■ **What you are asked to do**:
Please copy the listing below in its entirety, without alteration.

■ **Raw data**:
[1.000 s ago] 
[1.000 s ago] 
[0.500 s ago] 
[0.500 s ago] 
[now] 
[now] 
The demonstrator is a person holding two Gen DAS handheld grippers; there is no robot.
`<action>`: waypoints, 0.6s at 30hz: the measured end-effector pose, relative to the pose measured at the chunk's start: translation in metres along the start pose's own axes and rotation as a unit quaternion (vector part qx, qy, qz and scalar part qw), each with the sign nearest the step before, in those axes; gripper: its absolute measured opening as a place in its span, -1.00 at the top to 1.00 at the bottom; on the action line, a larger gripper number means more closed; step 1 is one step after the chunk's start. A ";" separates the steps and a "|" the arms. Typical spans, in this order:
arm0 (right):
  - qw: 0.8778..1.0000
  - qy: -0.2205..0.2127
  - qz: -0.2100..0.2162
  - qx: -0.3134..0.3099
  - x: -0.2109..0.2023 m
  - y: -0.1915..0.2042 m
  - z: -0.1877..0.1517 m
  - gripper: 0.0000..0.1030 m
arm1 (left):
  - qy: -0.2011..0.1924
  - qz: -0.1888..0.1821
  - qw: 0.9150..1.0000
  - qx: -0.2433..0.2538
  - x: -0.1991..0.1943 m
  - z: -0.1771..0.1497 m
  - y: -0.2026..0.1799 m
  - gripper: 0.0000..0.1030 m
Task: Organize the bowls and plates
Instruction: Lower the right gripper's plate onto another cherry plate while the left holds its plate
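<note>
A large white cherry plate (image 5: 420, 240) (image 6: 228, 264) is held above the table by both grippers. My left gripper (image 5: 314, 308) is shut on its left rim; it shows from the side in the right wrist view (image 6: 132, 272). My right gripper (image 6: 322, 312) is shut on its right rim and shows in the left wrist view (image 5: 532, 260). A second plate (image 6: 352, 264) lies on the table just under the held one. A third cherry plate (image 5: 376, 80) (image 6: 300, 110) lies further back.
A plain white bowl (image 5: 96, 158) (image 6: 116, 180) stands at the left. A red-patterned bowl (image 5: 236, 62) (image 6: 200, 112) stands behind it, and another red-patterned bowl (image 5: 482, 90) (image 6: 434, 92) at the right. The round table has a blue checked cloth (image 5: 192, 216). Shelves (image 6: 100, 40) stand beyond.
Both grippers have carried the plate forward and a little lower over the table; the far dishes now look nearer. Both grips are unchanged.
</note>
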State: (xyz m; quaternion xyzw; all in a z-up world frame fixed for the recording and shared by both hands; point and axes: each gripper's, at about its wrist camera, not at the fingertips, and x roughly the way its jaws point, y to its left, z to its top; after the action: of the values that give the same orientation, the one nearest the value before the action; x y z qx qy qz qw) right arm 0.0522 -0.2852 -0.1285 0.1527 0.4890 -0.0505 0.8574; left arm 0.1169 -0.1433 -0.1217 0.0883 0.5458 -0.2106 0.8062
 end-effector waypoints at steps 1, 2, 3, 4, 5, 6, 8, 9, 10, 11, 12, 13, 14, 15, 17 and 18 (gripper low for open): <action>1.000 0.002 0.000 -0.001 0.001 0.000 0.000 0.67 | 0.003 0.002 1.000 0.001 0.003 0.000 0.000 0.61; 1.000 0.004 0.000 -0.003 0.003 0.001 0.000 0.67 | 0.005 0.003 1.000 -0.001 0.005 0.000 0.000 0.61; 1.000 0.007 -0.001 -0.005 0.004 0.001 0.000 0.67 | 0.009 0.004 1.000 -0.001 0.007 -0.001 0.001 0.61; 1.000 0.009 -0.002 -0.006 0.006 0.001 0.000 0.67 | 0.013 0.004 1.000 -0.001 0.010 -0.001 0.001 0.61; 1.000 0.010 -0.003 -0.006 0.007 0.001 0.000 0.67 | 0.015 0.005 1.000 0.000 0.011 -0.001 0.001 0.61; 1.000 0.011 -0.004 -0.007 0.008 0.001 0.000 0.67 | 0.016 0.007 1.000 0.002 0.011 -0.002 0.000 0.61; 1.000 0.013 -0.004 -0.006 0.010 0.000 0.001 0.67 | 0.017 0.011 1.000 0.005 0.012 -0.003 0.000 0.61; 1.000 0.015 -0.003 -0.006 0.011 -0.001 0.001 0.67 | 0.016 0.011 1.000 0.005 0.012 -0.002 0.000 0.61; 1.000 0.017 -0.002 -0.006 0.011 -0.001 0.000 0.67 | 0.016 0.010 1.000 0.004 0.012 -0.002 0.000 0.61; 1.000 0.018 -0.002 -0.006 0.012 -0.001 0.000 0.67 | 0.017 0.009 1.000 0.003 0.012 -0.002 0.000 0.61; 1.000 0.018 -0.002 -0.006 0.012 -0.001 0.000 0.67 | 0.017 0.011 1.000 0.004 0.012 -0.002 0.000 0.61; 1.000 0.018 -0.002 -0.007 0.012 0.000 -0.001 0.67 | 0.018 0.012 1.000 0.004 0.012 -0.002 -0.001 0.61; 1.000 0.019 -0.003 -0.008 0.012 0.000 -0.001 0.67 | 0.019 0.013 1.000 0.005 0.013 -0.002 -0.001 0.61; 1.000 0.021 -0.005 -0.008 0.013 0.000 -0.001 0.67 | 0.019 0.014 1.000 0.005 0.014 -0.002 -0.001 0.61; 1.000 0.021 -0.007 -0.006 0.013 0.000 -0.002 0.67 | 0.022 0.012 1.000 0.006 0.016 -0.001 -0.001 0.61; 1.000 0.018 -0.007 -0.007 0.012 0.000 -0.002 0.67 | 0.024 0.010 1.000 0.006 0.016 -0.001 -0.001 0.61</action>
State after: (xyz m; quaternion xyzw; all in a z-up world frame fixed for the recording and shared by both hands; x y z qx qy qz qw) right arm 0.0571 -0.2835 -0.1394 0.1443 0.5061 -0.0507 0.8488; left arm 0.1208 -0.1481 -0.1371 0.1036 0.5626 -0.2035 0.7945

■ **Solved exercise**:
[1.000 s ago] 
[1.000 s ago] 
[0.500 s ago] 
[0.500 s ago] 
[now] 
[now] 
The demonstrator is a person holding two Gen DAS handheld grippers; there is no robot.
`<action>`: waypoints, 0.6s at 30hz: the measured end-effector pose, relative to the pose measured at the chunk's start: translation in metres along the start pose's own axes and rotation as a unit quaternion (vector part qx, qy, qz and scalar part qw), each with the sign nearest the step before, in those axes; gripper: its absolute measured opening as a place in its span, -1.00 at the top to 1.00 at the bottom; on the action line, a larger gripper number means more closed; step 1 is one step after the chunk's start. A ";" separates the steps and a "|" the arms. Typical spans, in this order:
arm0 (right):
  - qw: 0.8778..1.0000
  - qy: -0.2205..0.2127
  - qz: -0.2100..0.2162
  - qx: -0.3134..0.3099
  - x: -0.2109..0.2023 m
  - y: -0.1915..0.2042 m
  - z: -0.1877..0.1517 m
  - gripper: 0.0000..0.1030 m
arm1 (left):
  - qy: -0.2011..0.1924
  - qz: -0.1888..0.1821
  - qw: 0.9150..1.0000
  - qx: -0.2433..0.2538
  - x: -0.1991..0.1943 m
  - z: -0.1771..0.1497 m
  - y: -0.2026..0.1799 m
  - gripper: 0.0000..0.1030 m
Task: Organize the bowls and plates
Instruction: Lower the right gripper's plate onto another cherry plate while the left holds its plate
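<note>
A large white cherry plate (image 5: 420, 240) (image 6: 228, 264) is held above the table by both grippers. My left gripper (image 5: 314, 308) is shut on its left rim; it shows from the side in the right wrist view (image 6: 132, 272). My right gripper (image 6: 322, 312) is shut on its right rim and shows in the left wrist view (image 5: 532, 260). A second plate (image 6: 352, 264) lies on the table just under the held one. A third cherry plate (image 5: 376, 80) (image 6: 300, 110) lies further back.
A plain white bowl (image 5: 96, 158) (image 6: 116, 180) stands at the left. A red-patterned bowl (image 5: 236, 62) (image 6: 200, 112) stands behind it, and another red-patterned bowl (image 5: 482, 90) (image 6: 434, 92) at the right. The round table has a blue checked cloth (image 5: 192, 216). Shelves (image 6: 100, 40) stand beyond.
Both grippers have carried the plate forward and a little lower over the table; the far dishes now look nearer. Both grips are unchanged.
</note>
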State: (xyz m; quaternion xyzw; all in a z-up world frame fixed for the recording and shared by both hands; point and axes: each gripper's, at about its wrist camera, not at the fingertips, and x roughly the way its jaws point, y to its left, z to its top; after the action: of the values that give the same orientation, the one nearest the value before the action; x y z qx qy qz qw) right arm 0.0522 -0.2852 -0.1285 0.1527 0.4890 -0.0505 0.8574; left arm 0.1169 -0.1433 -0.1217 0.0883 0.5458 -0.2106 0.8062
 end-effector waypoints at steps 1, 2, 3, 4, 5, 6, 8, 9, 10, 11, 12, 13, 14, 15, 17 and 18 (gripper low for open): <action>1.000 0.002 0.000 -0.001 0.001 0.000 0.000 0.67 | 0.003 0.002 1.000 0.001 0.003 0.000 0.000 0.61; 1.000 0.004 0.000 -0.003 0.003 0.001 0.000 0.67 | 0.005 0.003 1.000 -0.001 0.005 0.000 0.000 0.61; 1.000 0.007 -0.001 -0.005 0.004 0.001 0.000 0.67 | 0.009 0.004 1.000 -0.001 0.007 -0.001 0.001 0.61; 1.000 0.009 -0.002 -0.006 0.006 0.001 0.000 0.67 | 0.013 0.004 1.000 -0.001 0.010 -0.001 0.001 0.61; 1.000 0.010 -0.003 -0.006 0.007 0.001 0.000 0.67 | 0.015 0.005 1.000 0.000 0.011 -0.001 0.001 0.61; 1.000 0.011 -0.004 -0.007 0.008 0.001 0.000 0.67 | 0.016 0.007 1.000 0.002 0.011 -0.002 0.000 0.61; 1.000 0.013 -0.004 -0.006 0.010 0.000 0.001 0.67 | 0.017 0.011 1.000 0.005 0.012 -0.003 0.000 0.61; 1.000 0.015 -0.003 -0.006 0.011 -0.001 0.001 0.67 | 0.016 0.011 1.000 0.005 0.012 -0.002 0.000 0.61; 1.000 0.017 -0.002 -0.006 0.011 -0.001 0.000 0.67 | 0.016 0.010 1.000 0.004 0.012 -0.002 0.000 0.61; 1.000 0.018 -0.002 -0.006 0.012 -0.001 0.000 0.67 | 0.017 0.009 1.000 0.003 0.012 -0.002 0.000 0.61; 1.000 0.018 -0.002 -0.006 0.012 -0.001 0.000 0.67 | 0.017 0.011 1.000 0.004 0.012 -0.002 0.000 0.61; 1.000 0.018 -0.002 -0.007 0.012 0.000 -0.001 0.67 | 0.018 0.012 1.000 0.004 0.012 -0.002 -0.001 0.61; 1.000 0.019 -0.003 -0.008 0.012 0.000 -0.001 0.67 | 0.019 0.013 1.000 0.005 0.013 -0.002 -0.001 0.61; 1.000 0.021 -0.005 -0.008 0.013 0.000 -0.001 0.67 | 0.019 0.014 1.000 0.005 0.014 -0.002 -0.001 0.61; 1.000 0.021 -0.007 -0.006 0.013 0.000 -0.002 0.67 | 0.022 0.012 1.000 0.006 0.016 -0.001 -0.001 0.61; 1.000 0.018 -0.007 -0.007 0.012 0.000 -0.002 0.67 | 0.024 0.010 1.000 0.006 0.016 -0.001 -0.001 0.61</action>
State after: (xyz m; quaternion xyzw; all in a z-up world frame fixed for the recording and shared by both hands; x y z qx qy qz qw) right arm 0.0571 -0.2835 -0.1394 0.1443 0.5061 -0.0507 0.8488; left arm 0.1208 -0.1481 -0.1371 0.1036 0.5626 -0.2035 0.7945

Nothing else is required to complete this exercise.